--- SUPPLIED RECORDS ---
------

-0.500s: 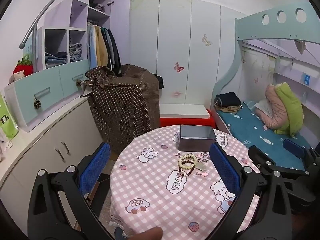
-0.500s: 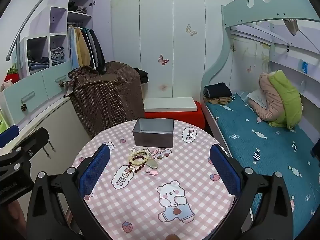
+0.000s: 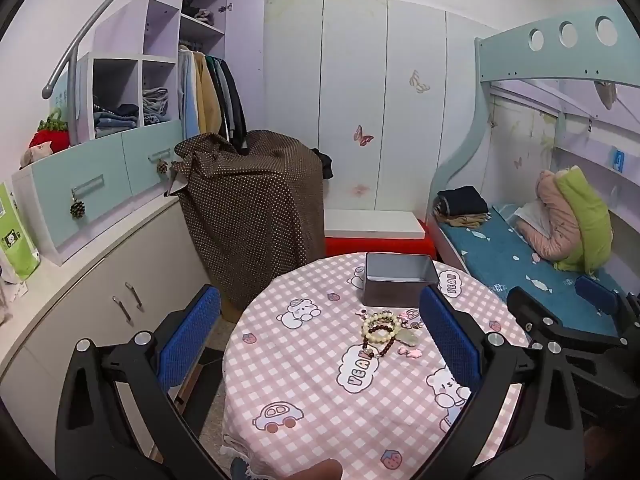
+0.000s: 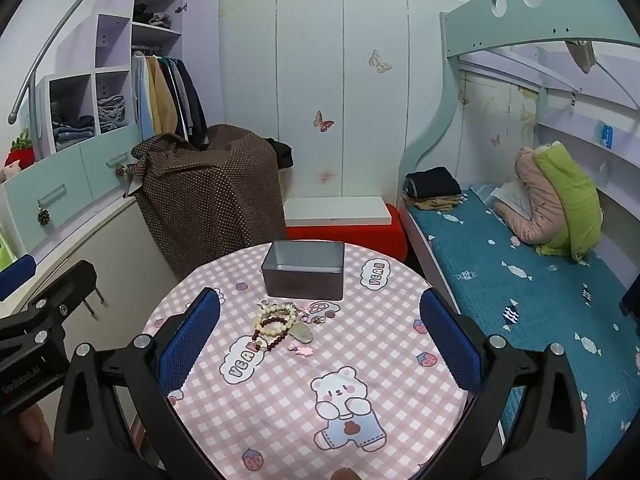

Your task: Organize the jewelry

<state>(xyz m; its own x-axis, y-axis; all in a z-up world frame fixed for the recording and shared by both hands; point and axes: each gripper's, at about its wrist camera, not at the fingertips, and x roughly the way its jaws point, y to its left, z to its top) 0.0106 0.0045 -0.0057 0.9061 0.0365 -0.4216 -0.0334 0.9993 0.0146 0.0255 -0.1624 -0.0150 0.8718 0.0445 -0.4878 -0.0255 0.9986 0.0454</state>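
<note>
A small heap of jewelry (image 3: 382, 330) (image 4: 278, 324), cream and dark bead bracelets with a pale pendant and pink charms, lies mid-table on the pink checked cloth (image 3: 316, 384) (image 4: 376, 344). Just behind it stands an open grey metal box (image 3: 400, 282) (image 4: 305, 274), nothing showing inside it. My left gripper (image 3: 320, 334) hovers before the table's left side, open, nothing between its blue pads. My right gripper (image 4: 320, 328) hovers over the near table, open and bare. The right gripper's body (image 3: 560, 332) shows at the right of the left wrist view.
A chair draped in brown dotted fabric (image 3: 256, 216) stands behind the table's left. A white cabinet (image 3: 100, 292) runs along the left wall. A red stool with a white board (image 4: 340, 220) sits behind the table. The teal bed (image 4: 520, 280) lies right.
Both views have shifted slightly; the table and jewelry sit a little higher and closer in the frames. Both grippers stay open.
</note>
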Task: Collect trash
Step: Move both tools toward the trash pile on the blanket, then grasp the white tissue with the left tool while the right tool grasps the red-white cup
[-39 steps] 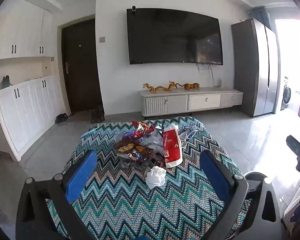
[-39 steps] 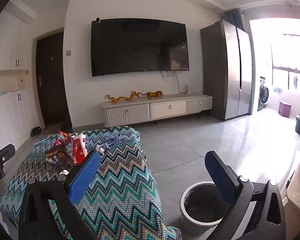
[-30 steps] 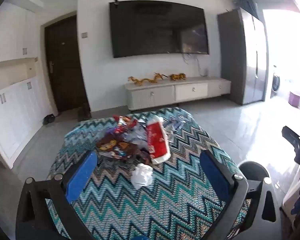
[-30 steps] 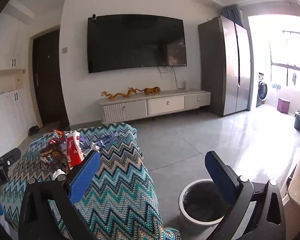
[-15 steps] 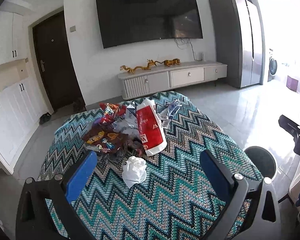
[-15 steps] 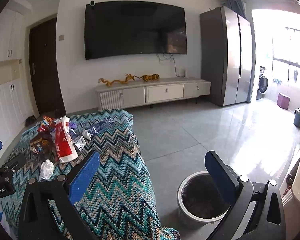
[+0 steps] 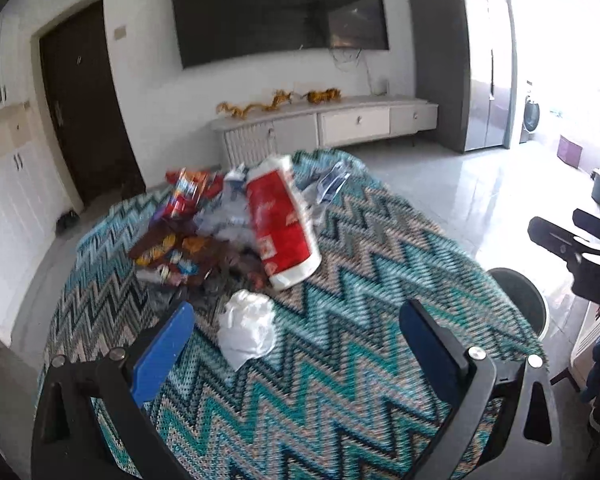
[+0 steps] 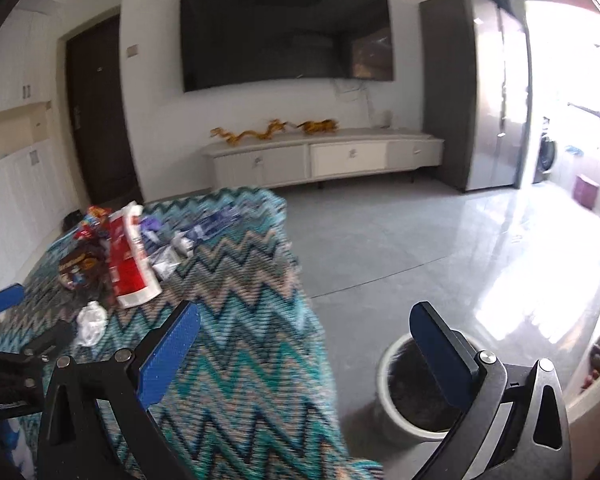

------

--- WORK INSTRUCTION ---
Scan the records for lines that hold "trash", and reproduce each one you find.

--- SOLVED PROBLEM ---
Task: Collect trash
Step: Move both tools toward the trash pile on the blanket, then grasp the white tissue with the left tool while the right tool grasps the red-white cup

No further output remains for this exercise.